Kinder / Jugendliche

Hyperaktive Kinder: Experte warnt vor Medikamenten

Darmstadt (dpa) - Vor einer generellen Behandlung so genannter hyperaktiver Kinder mit Medikamenten hat der Darmstädter Pädagogikprofessor Manfred Gerspach gewarnt. "Im überwiegenden Teil der Fälle liegen keine körperlichen sondern soziale Störungen vor", sagte Gerspach bei einem Kongress über "Aufmerksamkeitsdefizite" (ADS) am Freitag in Darmstadt. Die Ursachen von ADS seien nicht mit Pillen, sondern mit neuen pädagogischen Konzepten zu beheben. Nach Angaben von Fachleuten zeigen heute bis zu 40 Prozent der Kinder Verhaltensauffälligkeiten. Die Bezeichnung ADS habe sich zur "Modekrankheit" entwickelt, die allen verhaltensgestörten Kindern "aufgestempelt" werde. "Eine wirkliche Diagnose wird meist nicht gestellt", kritisierte Gerspach, Dekan des Fachbereich Sozialpädagogik an der Fachhochschule Darmstadt und Organisator der Tagung.
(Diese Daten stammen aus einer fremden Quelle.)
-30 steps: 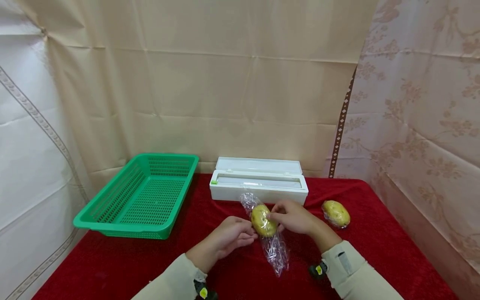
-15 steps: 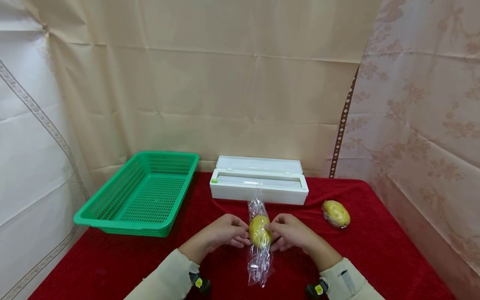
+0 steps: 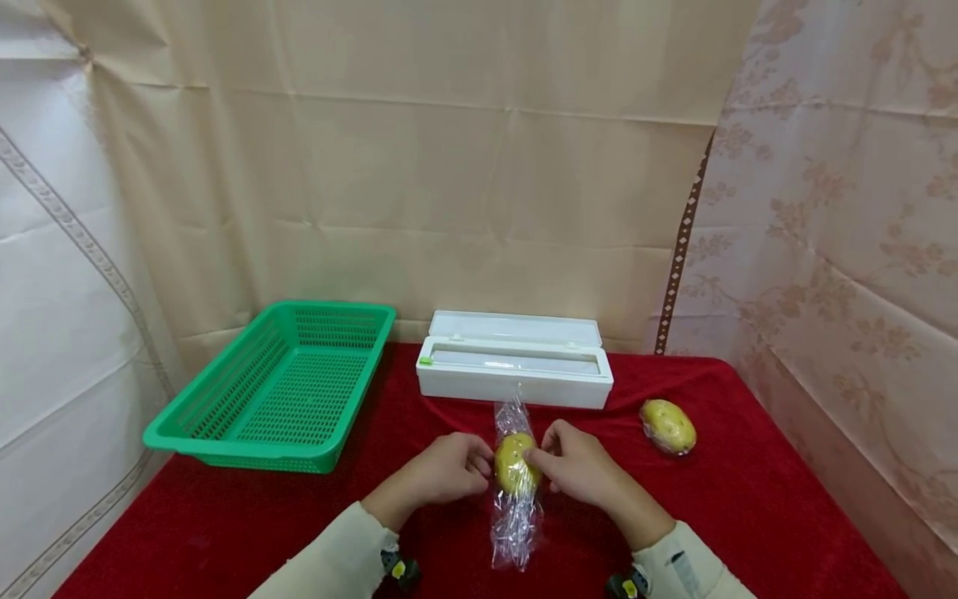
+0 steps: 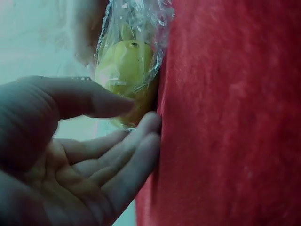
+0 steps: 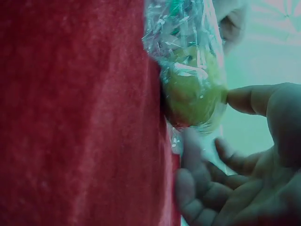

Nach Angaben von Gerspach wurden 1986 deutschlandweit rund 400 Kinder, die unter einer Hirnfunktionsstörung litten, mit Ritalin behandelt. Heute griffen mehr als 23 000 Kinder regelmäßig zu diesem Medikament, das unter das Betäubungsmittelgesetz falle. Die Ursachen der Verhaltensauffälligkeiten von Kindern seien ebenso vielfältig wie die Ausprägungen. Als Stichworte nannte Gerspach die steigende Zahl der Scheidungen und der Doppelverdiener. Dies führe zu einem "Aufmerksamkeitsdefizit" der Eltern gegenüber ihren Kindern. Hinzu komme der Leistungsdruck, mangelnde Bewegung und hoher Fernseh- und Computerkonsum. Die Schule verfüge ebenfalls nicht über entsprechende Methoden, um diesen Kindern gerecht zu werden. Die vorliegenden Forschungen zeigen für Gerspach eindeutig, dass durch intensive Beschäftigung mit den Kindern die Symptome verschwinden. Für die Schule bedeute dies, dass kleinere Gruppen gebildet werden müssten. Durch neue Lehrmethoden solle außerdem der einzelne Schüler besser gefördert werden. Notwendig sei die Einstellung von Schulsozialarbeitern, die sich zusätzlich um betroffenen Kinder kümmern könnten. "All das kostet Geld", führte der Professor aus, "aber es rechnet sich, weil gesellschaftliche Verschiebungen damit verhindert werden können." Eine Massen- Medikamentierung sei in jedem Falle der falsche Weg.